# new grow room set up



## dozer42 (May 12, 2006)

hello everyone. i would like to say thanks to all of those that helped me get my OD operation up and running. i just put all of my OD outside and now it is time to get the ID up and running. here is my plan. any suggestions of improvement would be much appreciated. 

this is the story so far:
my room is 6'x12'x7'. i have already used stuff to kill the fungus and mold in the room. i put up white plastic all around the room and sealed it with tape. i also put in one of those tarp zip up deals to keep my room compleatley sealed.

i am heading up to the grow shop today and this is the list of supplies i am looking to buy.

i am looking to buy 2 1000w hps sunsystemx econo with cool sun reflector and hortilux bulb. has any one ever used this cool sun reflector with fans running through the light, to get rid of excess heat? if so how well dose it work in keeping your room temp down?

going to buy 2 6" fans with tubing to blow air through my lights. the intake will be from a different room and the outtake will be blowing into a different room. i am not real sure if i will need to install another set of fans hooked up to a carbon filter to get rid of excess heat and humidity. what do you think?

i am going to get all of the supplies to run co2 in my room. my question is how do you run a exhust fan with out romoving all of the co2 in my room? 

i am going to grow in soil for my first round. i am going to get fox farm ocean soil with fox farm nutes. they will be planted in a 5 gallon bucket.

that is the game plan so far. any suggestions or other products that i should consider buying for my room please let me know.

thanks a ton
  dozer42


----------



## GanjaGuru (May 12, 2006)

In addition to intake/exhaust fans for the light, you'll need to bring a constant supply of fresh air into the room itself.
I'd also suggest at least 2 big oscilatting fans.

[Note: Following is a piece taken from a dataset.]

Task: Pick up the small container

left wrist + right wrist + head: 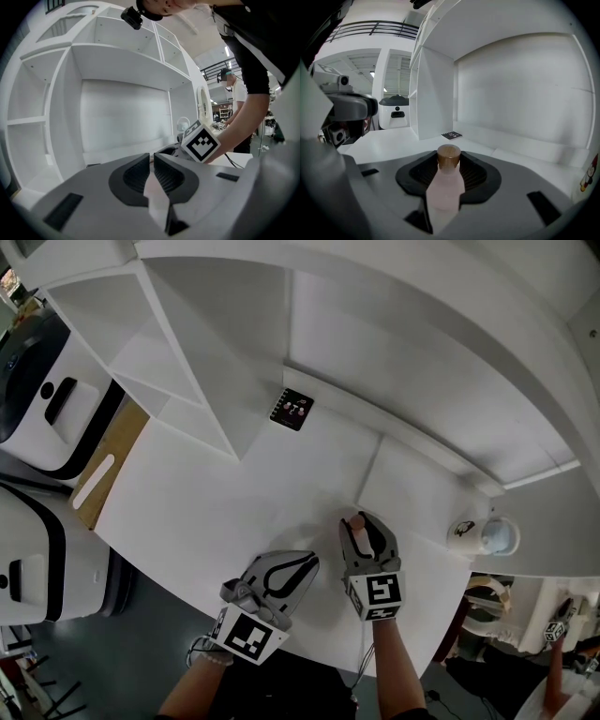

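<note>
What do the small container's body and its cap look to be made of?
Small container: pale pink, frosted, faintly translucent body; likely plastic, possibly glass. Cap: matte brown with an even tan top; looks wooden, though it may be wood-effect plastic.

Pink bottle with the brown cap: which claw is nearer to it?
Right. The right claw is clamped on the pink bottle; the left claw is shut, apart from it on its left.
</note>
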Motion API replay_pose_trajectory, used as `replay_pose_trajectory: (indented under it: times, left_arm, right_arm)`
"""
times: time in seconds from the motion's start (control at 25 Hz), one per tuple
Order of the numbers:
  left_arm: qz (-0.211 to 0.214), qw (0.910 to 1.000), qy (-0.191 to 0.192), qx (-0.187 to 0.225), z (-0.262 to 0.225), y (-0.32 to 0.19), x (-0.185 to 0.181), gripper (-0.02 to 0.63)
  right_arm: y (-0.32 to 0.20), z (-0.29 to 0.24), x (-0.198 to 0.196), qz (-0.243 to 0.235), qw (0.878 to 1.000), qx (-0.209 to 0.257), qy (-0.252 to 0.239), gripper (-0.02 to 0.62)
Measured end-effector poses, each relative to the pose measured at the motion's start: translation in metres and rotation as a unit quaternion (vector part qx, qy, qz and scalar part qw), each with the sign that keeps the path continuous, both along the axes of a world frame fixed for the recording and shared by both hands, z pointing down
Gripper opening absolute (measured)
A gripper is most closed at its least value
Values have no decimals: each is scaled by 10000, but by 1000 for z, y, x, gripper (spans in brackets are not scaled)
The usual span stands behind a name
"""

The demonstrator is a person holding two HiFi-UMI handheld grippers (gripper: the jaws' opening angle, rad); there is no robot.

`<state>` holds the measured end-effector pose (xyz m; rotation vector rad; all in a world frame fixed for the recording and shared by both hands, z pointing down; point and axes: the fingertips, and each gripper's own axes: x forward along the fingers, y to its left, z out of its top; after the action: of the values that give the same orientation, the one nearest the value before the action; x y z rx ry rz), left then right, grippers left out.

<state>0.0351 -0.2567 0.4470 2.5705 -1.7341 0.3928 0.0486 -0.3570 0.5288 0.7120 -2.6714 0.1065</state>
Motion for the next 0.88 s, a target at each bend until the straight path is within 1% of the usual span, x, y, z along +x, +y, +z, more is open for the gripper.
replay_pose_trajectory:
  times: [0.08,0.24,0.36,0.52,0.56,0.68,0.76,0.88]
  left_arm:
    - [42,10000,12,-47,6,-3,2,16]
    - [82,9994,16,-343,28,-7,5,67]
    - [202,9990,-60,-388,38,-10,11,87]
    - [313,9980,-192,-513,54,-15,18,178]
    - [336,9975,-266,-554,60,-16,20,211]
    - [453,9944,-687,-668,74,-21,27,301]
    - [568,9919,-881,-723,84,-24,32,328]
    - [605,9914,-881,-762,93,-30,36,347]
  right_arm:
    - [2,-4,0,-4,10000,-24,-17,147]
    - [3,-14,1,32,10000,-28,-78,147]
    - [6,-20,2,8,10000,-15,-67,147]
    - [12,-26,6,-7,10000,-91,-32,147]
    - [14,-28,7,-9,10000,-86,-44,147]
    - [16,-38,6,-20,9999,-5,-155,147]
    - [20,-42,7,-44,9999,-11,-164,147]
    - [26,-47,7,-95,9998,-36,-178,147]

2k watts isn't enough light for your 6' x 12' growspace.  You need 50 watts per sq/ft.  You'll need 3600 watts.  Six 600 watters in a row would be so sweet.

If I were you I would forget about the CO2 augmentation for now.  It's complex for a beginner and costs A LOT (like a thousand bux).

Which brings me to my final point.
It seems you may be a rookie when it comes to indoor gardening.
If that's the case, I strongly recommend you start out much smaller.  Like make an interior growspace 3' x 4' and stick a 600-watt HPS w/full-spectrum bulb in there.
1st-crop failures are common.  There are dozens of things that could go wrong.
I pregnant spider mite for instance could eventually cause you to lose every plant.


----------



## dozer42 (May 12, 2006)

thanks ganja for the info. 

its weird to me that at the shop that i am buying my supplies that a 1000w light is cheeper than a 600w light. is there something i am missing here. that is why i was going with the 1000w lights.

i agree with you 100% that i need to take it slow at first then expand when i really know what is going on. i am going to take your advice 100% and just buy 1 600w and mark off a 3x4 space. i already have like 4 large fans from my od operation, so those are accounted for. i am going to run a fan through my light then out of the room. then i am going to use a 6" fan to bring in fresh air and a 6" fan with a carbon filter to get rid of old air.

is there any way i can prevent spider mites? i have already used a bug bomb.spray the room down with bug spray, or put some type of stickey strip, or spray something on my plants (perferably organic) like that florida fire spray. i used that for my od plants to keep criters and insects off my ladies. 

is there any other treatment that i should give my room before i move any plants in?

how many plants would i beable to fit in that 3x4 room? i am using 5 gallon buckets. the buckets are about a foot wide. so 12 plants would fit but is that enough light to feed them all?


----------